Source data START

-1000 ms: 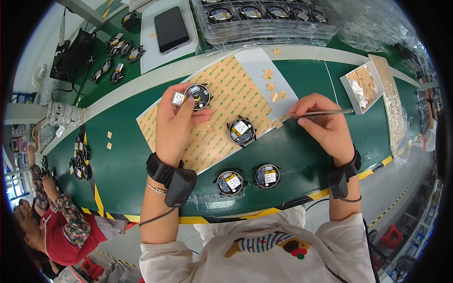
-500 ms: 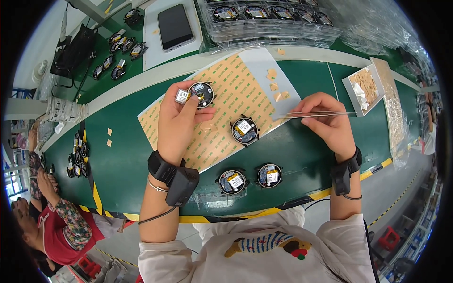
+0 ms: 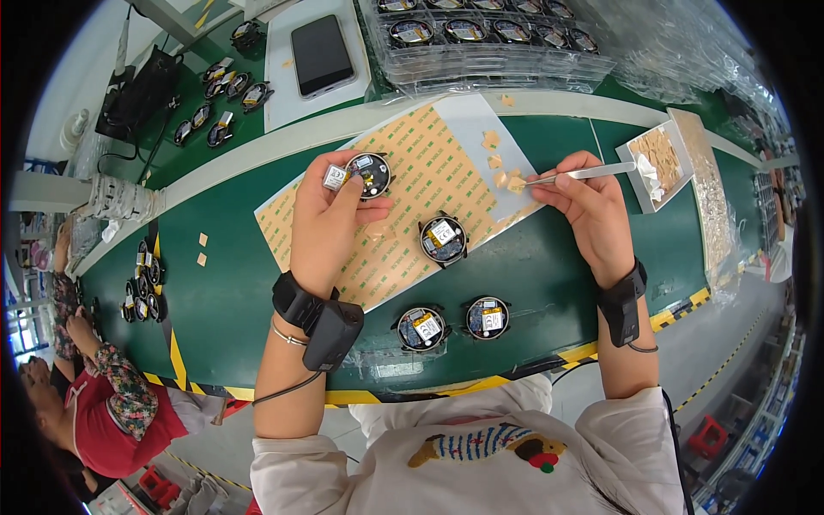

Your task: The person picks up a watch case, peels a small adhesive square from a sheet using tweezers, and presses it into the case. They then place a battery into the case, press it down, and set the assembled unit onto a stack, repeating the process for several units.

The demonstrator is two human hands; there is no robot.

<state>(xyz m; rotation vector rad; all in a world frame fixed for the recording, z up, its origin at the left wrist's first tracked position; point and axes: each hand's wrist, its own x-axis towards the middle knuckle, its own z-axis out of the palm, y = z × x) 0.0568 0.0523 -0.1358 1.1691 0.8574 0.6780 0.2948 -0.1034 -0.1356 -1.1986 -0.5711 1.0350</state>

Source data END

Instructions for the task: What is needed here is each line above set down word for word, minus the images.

Output for this task:
-1000 ms: 
-500 ms: 
+0 ms: 

Your task: The person picks up a watch case, peels a small adhesive square from a sheet using tweezers, and presses it into the case. They then place a battery into the case, press it down, and set the assembled unit onto a stack, repeating the process for several units.

The demonstrator is two human hands; there is no robot.

<state>(xyz m; rotation vector rad; all in a world frame fixed for the recording, z up, its origin at the left wrist's first tracked position; point and axes: each hand's wrist, its own x-axis towards the middle knuckle, its own z-axis out of the palm, y = z × x) 0.0568 0.0523 -0.1358 1.1691 0.8574 0.6780 0.2948 -0.1034 -0.1356 -1.1986 -0.5711 1.0350</state>

The exercise is complete with this answer.